The research says that at the end of the internet boom in 2001, many businesses read this as a collapse in confidence in the internet rather than being a financial market correction. Budgets were cut, investment plans scaled back. But consumers continued to go online, and increasingly used the internet both for shopping and researching. The e-commerce numbers show a smooth upward trajectory over ten years; the number of Britons who buy online, for example, increased by 10% between May 2004 and September 2005, when it reached 16 million.

The study says that 80% of the i-generation and 75% of the PC-generation use the internet regularly, and expect their service suppliers to do the same. The i-generation lead the way in wanting SMS connectivity, for example, with 52% wanting to be sent text messages to their mobile phone from their bank and 60% wanting to be informed of transport delays to their journey in the same way. By contrast, almost half of the over-65s do not want to be sent text messages by companies. The research claims that businesses have some catching up to do, with the i-generation being much more of a mystery than the PC-generation.

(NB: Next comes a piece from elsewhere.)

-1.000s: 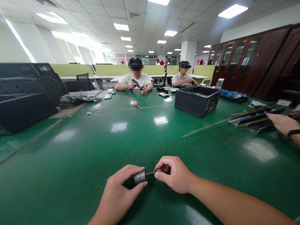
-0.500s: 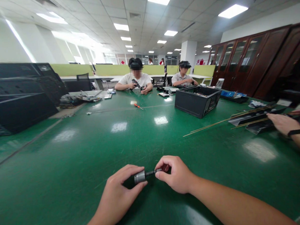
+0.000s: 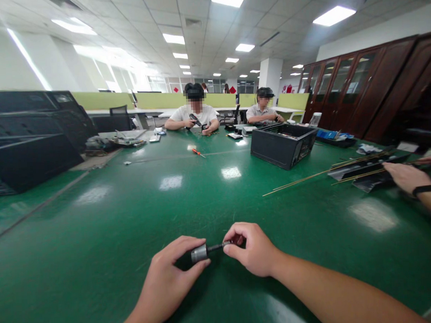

The HenleyCentre research said: “These two cohorts together already represent about half of the UK population. In a decade their influence will be pervasive. The shift from a world of limited channels dominated by businesses to a world of fluid digital channels in which consumers have a greater share of voice will be all but complete.”

In addition, according to HenleyCentre Headlight Vision’s annual UK survey Planning for Consumer Change, 72% of British households own a PC, 63% have the internet, of which 44% have a broadband connection, and 80% have a mobile phone (70% of individuals). A recent study by Informa Telecoms & Media said that the UK was the most digital country in Western Europe (see UK Named Most Digital Country In Western Europe).